Une semaine plus tard, la situation s’est bien améliorée et le bébé ne pleure plus au sein. Il s’agite un peu mais continue à téter.
Une semaine plus tard, la situation est complètement rentrée dans l’ordre et la prise de poids du bébé est de retour à la normale.
Chez cette femme, c’est donc bien la prise de la pilule qui a déclenché la baisse de lactation.

Pilule ou mauvaise prise du sein ?

Etude du cas clinique

Cette mère a accouché 2 jours après terme d’un petit garçon, Amaury de 3,980 kg.
C’est le deuxième allaitement de cette mère qui a allaité son fils aîné sans problème.
L’allaitement démarre bien à la maternité et la mère et l’enfant rentrent à la maison à J3 avec un allaitement exclusif.

Mais la mère enchaîne pendant quelques jours des engorgements sur les deux seins alternativement, avec de la fièvre. Le médecin consulté prescrit des antibiotiques. Le bébé pleure beaucoup et perd du poids.
La mère commence alors à donner une préparation pour nourrisson en complément à la seringue puis au biberon.

Elle fait appel à moi lorsque son bébé a 4 semaines car elle souhaite revenir à un allaitement exclusif. Pour le moment il prend 300 ml par jour de préparation pour nourrisson.

Mon intervention

Je demande à la mère si elle prend des médicaments. Elle m’indique qu’elle prend du Galactogyl, du fénugrec, des tisanes d’allaitement et la pilule Cérazette depuis 2 semaines.

Je regarde la succion du bébé qui est parfaite. Mais son palais a une forme de bulle et la langue est courte. Amaury est également rétrognate.
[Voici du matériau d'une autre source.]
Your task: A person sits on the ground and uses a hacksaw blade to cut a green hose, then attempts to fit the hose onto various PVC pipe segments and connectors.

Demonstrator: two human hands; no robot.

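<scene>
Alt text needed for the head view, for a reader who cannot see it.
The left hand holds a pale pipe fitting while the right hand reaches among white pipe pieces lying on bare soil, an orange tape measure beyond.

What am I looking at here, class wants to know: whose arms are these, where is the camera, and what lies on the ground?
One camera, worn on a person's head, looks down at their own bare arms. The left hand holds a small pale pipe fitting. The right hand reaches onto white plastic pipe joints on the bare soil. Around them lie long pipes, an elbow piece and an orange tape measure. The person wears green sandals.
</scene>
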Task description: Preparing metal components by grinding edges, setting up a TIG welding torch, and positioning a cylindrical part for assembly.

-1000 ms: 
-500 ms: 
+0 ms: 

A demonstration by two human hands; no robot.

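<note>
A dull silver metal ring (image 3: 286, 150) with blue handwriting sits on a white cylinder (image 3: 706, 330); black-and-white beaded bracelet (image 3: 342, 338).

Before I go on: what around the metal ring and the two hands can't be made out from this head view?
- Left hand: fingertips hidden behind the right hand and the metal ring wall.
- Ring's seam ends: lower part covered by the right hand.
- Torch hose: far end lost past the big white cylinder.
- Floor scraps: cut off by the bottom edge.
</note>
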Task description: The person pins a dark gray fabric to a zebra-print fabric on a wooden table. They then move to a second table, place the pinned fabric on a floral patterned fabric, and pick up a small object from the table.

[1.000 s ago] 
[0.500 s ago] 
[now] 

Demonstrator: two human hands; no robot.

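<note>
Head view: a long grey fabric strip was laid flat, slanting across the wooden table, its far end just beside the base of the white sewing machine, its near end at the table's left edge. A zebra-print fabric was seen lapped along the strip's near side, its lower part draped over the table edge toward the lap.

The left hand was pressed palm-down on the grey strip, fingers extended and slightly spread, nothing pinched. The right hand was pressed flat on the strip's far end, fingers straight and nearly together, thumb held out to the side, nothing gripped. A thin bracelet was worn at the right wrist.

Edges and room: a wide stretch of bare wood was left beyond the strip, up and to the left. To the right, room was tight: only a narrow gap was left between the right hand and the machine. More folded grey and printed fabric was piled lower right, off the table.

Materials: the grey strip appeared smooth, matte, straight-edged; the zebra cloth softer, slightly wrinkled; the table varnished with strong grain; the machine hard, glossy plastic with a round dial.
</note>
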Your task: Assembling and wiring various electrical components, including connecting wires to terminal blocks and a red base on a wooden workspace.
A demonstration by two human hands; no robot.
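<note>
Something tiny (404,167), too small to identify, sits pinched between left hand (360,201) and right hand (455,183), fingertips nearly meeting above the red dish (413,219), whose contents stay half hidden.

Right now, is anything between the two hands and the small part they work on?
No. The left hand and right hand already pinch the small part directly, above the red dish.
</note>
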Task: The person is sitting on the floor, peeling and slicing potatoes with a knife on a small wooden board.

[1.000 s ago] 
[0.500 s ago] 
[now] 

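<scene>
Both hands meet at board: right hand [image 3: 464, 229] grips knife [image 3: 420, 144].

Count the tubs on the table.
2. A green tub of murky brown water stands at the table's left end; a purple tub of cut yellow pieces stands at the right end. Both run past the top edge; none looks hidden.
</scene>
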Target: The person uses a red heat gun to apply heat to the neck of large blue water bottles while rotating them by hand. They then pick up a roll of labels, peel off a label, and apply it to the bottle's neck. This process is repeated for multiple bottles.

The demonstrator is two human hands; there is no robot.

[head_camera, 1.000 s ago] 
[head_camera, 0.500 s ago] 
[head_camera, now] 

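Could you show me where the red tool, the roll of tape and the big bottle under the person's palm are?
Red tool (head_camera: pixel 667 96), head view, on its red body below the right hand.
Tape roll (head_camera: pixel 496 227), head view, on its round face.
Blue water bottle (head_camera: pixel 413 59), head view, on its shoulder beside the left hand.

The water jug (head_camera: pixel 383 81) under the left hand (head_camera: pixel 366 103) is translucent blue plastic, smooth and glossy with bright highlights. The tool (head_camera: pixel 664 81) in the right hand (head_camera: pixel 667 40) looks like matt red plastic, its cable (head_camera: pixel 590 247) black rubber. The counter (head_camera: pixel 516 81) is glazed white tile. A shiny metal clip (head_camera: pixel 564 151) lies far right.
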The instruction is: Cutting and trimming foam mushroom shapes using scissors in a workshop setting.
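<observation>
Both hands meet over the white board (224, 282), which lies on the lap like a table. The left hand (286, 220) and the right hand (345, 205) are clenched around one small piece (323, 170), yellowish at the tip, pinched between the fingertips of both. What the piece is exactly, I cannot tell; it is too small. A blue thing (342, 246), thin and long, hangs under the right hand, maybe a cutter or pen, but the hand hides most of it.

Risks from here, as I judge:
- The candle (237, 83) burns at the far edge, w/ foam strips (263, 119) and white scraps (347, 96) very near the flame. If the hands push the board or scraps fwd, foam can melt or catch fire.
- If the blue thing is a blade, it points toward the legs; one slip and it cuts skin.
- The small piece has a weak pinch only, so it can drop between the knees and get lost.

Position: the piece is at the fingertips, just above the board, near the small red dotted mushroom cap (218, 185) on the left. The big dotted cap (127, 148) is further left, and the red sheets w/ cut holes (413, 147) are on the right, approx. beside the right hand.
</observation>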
Par contre il ouvre très bien la bouche.
Je regarde une tétée et je m’aperçois qu’Amaury prend mal le sein, il referme la bouche.
J’explique à la mère comment améliorer la prise du sein en position de madone inversée et Amaury prend alors très bien le sein. Il déglutit immédiatement mieux.

Je propose alors à la mère d’améliorer la prise du sein à chaque tétée, de proposer le sein au moins toutes les deux heures en journée et toutes les trois heures la nuit, d’augmenter la dose de fénugrec et d’arrêter la prise de la pilule. Je lui propose également de ne donner que 60 ml de complément, uniquement quand Amaury semble clairement insatisfait après les tétées.

La mère met tout cela en place. Au bout de quinze jours, le bébé tète toujours très souvent mais il n’a plus besoin de compléments.
Au bout d’un mois, je propose à la mère de reprendre la pilule si elle le souhaite. Elle fait l’essai et cela ne pose aucun problème pour sa lactation.

Chez cette femme, c’est la mauvaise prise du sein qui a provoqué un mauvais drainage du sein et donc les engorgements du début. La lactation s’est mal mise en place et j’ai proposé à la mère d’arrêter la pilule pour mettre toutes les chances de son côté pour relancer la lactation. Une fois la lactation en place, elle a pu reprendre la pilule sans souci.

Bibliographie
  • Jack Newman et Teresa Pitman, L’allaitement, comprendre et réussir, Jack Newman Communications, 2006.
  • Marsha Walker, Breastfeeding management for the clinician, Using the evidence, Jones and Bartlett Publishers, 2006.
  • Thomas Hale, Medications and Mothers’Milk, Hale Publishing, 2013.
  • LLL France, Contraception par pilule progestative et baisse de la sécrétion lactée : 8 cas, Dossiers de l’allaitement n°52, 2002.
  • LLL France, Allaitement et régulation des naissances, Dossiers de l’allaitement n°60, 2004.